Sheina Schochet, a mental health counselor in NYC finds that women’s body image issues tend to spike in summer, when we’re slipping into more revealing clothes, so we should try to focus less on what we want to change, and more on what our bodies can do.

“Think about the things your body does, like making a baby (for moms) or getting through a really challenging workout class,” Schochet says. “[At the beach,] choose to focus on how the sun, sand and surf feel on your skin.”

‘Unhook’ your self-worth from your appearance

Michele Moore a certified coach, relationship expert and founder of Marriage Mojo encourages women struggling with body issues to connect their self-image to aspects of their identity that aren’t physical.

“In essence, I try to normalize their beliefs while also challenging their validity, therefore ‘unhooking’ or ‘un-linking’ the idea that one's worth is found in one's outward appearance,” Moore says. “That's not to say that [you] can't or shouldn't work on losing weight or updating their wardrobe, but only that [your] self-image doesn't have to be tied to these things.”

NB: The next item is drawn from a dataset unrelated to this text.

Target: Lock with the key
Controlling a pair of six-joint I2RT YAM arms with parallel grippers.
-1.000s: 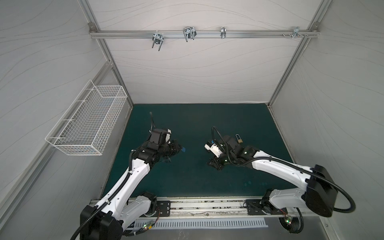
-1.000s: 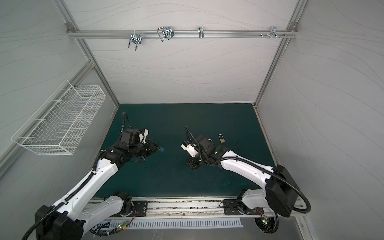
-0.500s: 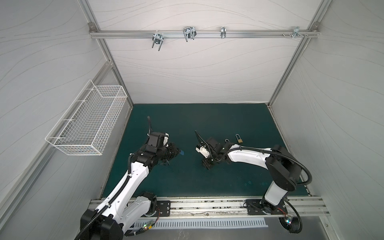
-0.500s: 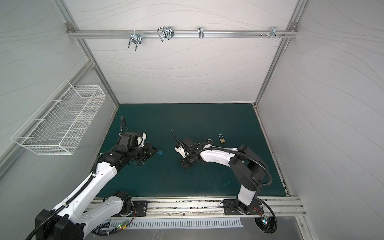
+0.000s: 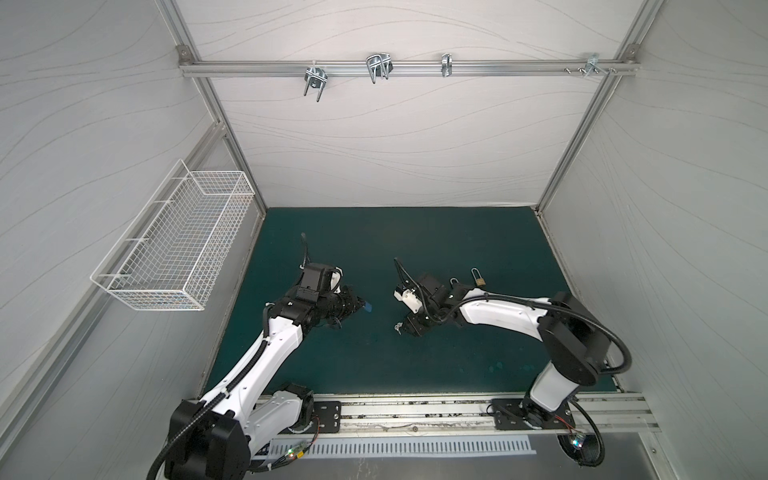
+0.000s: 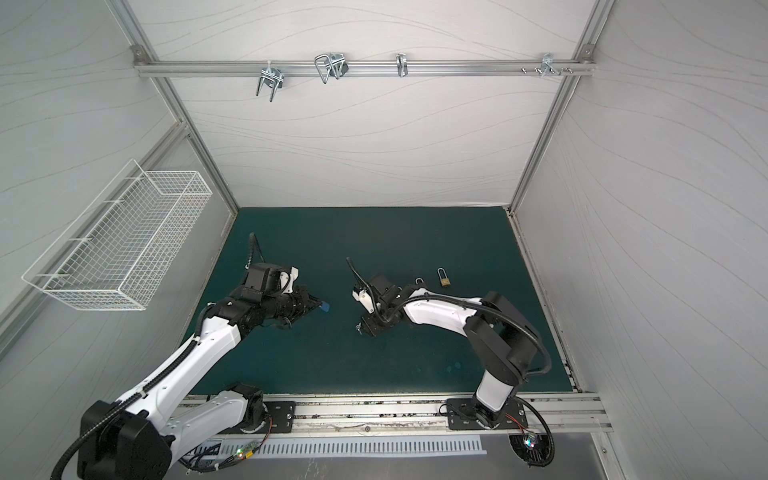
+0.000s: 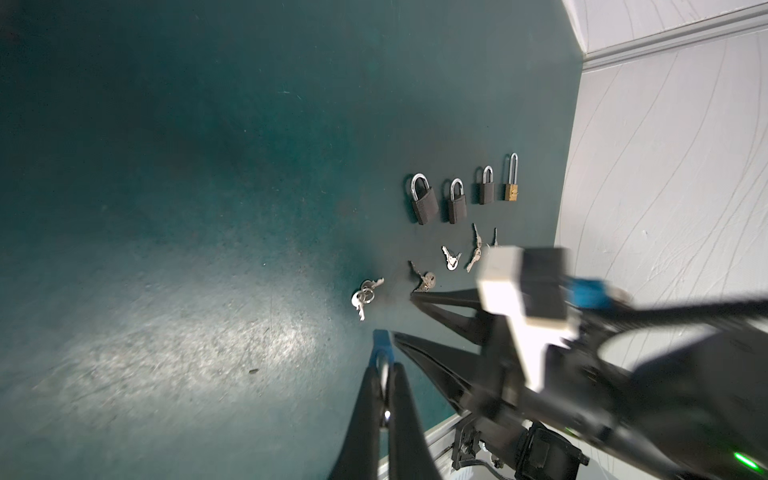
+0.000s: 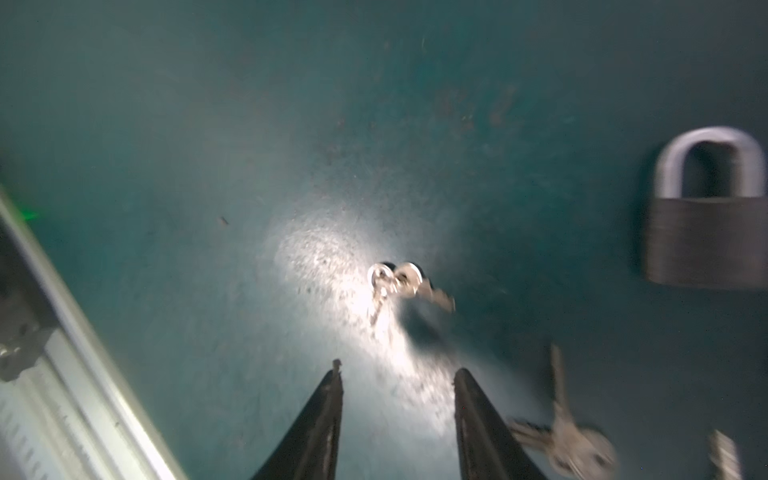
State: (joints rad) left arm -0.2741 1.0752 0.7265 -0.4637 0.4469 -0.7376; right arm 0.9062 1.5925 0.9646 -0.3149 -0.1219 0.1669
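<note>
The left end effector (image 7: 384, 376) is closed on a small blue item (image 7: 381, 341), with a silver loop pinched between its fingers. What the item is I cannot tell. In both top views it hovers over the left half of the green surface (image 5: 415, 241), pointing toward the middle.

The right end effector (image 8: 399, 372) is open, its jaws apart and empty, low over the surface near the middle. A ring of keys (image 8: 399, 286) lies flat on the surface just beyond its fingertips, apart from them.

Four padlocks lie in a row on the right half of the surface. Three are dark padlocks (image 7: 424, 201), and at the end nearest the right wall is a brass padlock (image 7: 511, 185) with a long shackle. The dark one closest to the right end effector shows both shackle legs meeting its body, though that view is blurred. Three more key sets (image 7: 451, 257) lie in front of the row, toward the robot's base. In both top views the right arm hides most of them.
</note>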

A three-step plan of attack

Alegra Loewenstein, health coach and author of “Emotional Eating Detox: A 21-Day Inspirational Journal to Understand Your Cravings, End Overeating, and Find Freedom From Dieting Forever” finds that negative body image is “an epidemic” among women today, and recommends the following three steps toward healing:

  • Slow down and tap into your body wisdom to learn to love your holistic whole body. "A simple mindfulness or affirmation practice from meditation to talking kindly to yourself in the mirror [can help].”
  • Release the bad energy. "Clear out the toxic emotions that cause you to self-sabotage your health goals, which are often stuck from your childhood. This can be done with a program of self-reflection with a partner, professional [and/or] in your own in a journal.”
  • Make a plan to stay on track. "Your negative emotions will ebb and flow, and having a long-term outlook infused with love for yourself will make it easy to increase [healthy] body image and self-esteem.”